Ecco sorgere una coscienza collettiva, proprio nel punto più inaspettato, dove il capriccio sembra essere all’ordine del giorno, è nato un esercito di maker, produttori consapevoli che desiderano fare con coscienza e mostrare serenamente il proprio operato con la massima trasparenza di fronte al consumatore.

Ma chi è un maker?


Non è colui che produce pittoresche maglie di cachemire all’uncinetto dall’aria hand made, ma chi segue questo iter tutto rivolto a chi indosserà i capi una volta confezionati:
- Spiega gli schemi delle proprie produzioni, rendendo chiaro l’iter produttivo

- Permette a chi vuole di avere i mezzi per farlo in prima persona

- Contribuisce alla creazione di una rete per acquistare collettivamente lana ecologica o il cotone bio a prezzi vantaggiosi (per i consumatori e per gli stessi produttori)

Un sistema local efficiente che può elevare i piccoli produttori allo stesso rango dei grandi della moda.

Un esempio ?


Openwear, community online e azienda di moda che possiede una stampante 3D open source da circa un anno, acquistata in condivisione con Vectorealism (di cui vi abbiamo già parlato, n.d.r.)

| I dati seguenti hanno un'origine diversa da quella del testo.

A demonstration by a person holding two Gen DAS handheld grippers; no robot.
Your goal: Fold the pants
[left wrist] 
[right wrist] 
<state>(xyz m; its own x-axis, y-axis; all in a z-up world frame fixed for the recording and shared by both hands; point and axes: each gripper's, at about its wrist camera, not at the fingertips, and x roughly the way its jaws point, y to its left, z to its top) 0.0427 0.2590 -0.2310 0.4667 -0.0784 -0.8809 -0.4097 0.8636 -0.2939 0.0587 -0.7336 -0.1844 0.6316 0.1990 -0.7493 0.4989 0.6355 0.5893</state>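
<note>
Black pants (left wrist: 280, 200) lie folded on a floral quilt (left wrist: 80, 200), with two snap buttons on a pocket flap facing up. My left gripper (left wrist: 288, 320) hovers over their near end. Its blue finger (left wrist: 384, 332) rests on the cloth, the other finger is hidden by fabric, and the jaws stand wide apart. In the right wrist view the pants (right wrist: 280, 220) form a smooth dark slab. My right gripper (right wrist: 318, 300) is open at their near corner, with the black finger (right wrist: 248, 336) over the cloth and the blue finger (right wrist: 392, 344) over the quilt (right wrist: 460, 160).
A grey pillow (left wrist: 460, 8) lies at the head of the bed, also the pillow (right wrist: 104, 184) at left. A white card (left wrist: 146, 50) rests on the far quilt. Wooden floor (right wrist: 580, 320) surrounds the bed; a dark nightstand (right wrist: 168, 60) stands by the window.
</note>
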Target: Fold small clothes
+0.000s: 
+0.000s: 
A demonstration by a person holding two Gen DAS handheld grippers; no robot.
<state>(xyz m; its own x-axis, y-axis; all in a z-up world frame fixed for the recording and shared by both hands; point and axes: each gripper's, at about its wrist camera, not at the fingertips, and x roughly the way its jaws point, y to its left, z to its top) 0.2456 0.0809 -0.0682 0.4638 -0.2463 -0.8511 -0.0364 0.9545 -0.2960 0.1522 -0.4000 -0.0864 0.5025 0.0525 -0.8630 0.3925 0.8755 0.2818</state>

Grazie a questo oggetto è possibile creare prototipi di accessori fashion, stamparli, testarli e infine sottoporli a vari giudizi per valutare le criticità e i punti di forza.

La stampante 3D utilizza un filamento derivato dal mais, largo 3 mm, acquisto dall’estero online.

Ma vediamo più nel dettaglio chi è Openwear, community online che si definisce collaborative clothing.

Ecco un frammento dal blog di Openwear


Openwear è una nuova idea di community in corso di sviluppo da EDUfashion.

Nello spazio online di Openwear piccoli produttori di moda, stilisti, stylist, designers, studenti, stagisti, sarti, fotografi, artigiani ma anche laboratori di serigrafia, sewingcafè e scuole di moda potranno aprire il loro spazio e profilo web ed accedere a tutta una serie di strumenti e informazioni utili per migliorare la propria attività. Potranno anche prendere parte alla prima collezione sotto brand open source, partecipata e prodotta in modo distribuito.

Per la prima volta il risultato del processo innovativo del crowdsourcing non sarà proprietà di qualcuno perchè lo diventerà la community stessa.

Questo blog è il nostro strumento per iniziare una conversazione con chi è interessato ai temi principali del progetto mentre lo stiamo costruendo e prepararci a giocare davvero nel prossimo autunno.


Gli iniziatori


EDUfashion, iniziato ad ottobre 2009 e finanziato con il supporto dell’Unione Europea nel programma Life Long Learning, nasce dalla collaborazione tra Poper - studio di comunicazione sociale di Lubiana, Ethical Economy – azienda londinese che fornisce strumenti per sviluppare relazioni etiche online, l‘Università Statale di Milano, la facoltà di Fashion e Textile design di Lubiana e la Copenhagen Business School. Insieme sperimentiamo una nuova visione e pratica nella moda basata sulla collaborazione, l’innovazione sociale e la condivisione di conoscenze.

Openwear ha sostenuto di recente la Fiera del consumo etico e degli stili di vita sostenibili (dal 30 Marzo al 1 Aprile 2012 presso FieraMilanocity ), che ha raccolto tutti i marchi sensibili a queste tematiche, per riflettere su un nuovo sistema territoriale di moda attenta ai consumi e alla collaborazione tra brand.

Qualche nome presente?


Sempre dal Blog:

- Serpica Naro durante il workshop di sabato 31 marzo per trasformare la camicia del nonno in una shopper

- Progetto Atelier che produce alcuni capi della Collezione Openwear in vendita presso lo stand Serpica Naro CF52

Ma qual è il punto focale di queste discussioni e iniziative?


IL FUTURO

Un futuro in cui la manifattura sarà carissima e le materie prime raggiungeranno prezzi inaccessibili, per via della scarsità di acqua ed energia. Consideriamo che il prezzo del cotone è già raddoppiato dalla fine del 2010.

La fast fashion ha avuto un enorme successo, ma produce fino a 40 collezioni l’anno, raggiungendo livelli insostenibili, ad altissima densità energetica.

Non sappiamo quali modalità si escogiteranno nei prossimi anni per far fronte alla richiesta continua senza danneggiare ulteriormente le risorse disponibili, certo è che, come per il disegno e le fantasie, anche per questo ci vorrà tanta immaginazione.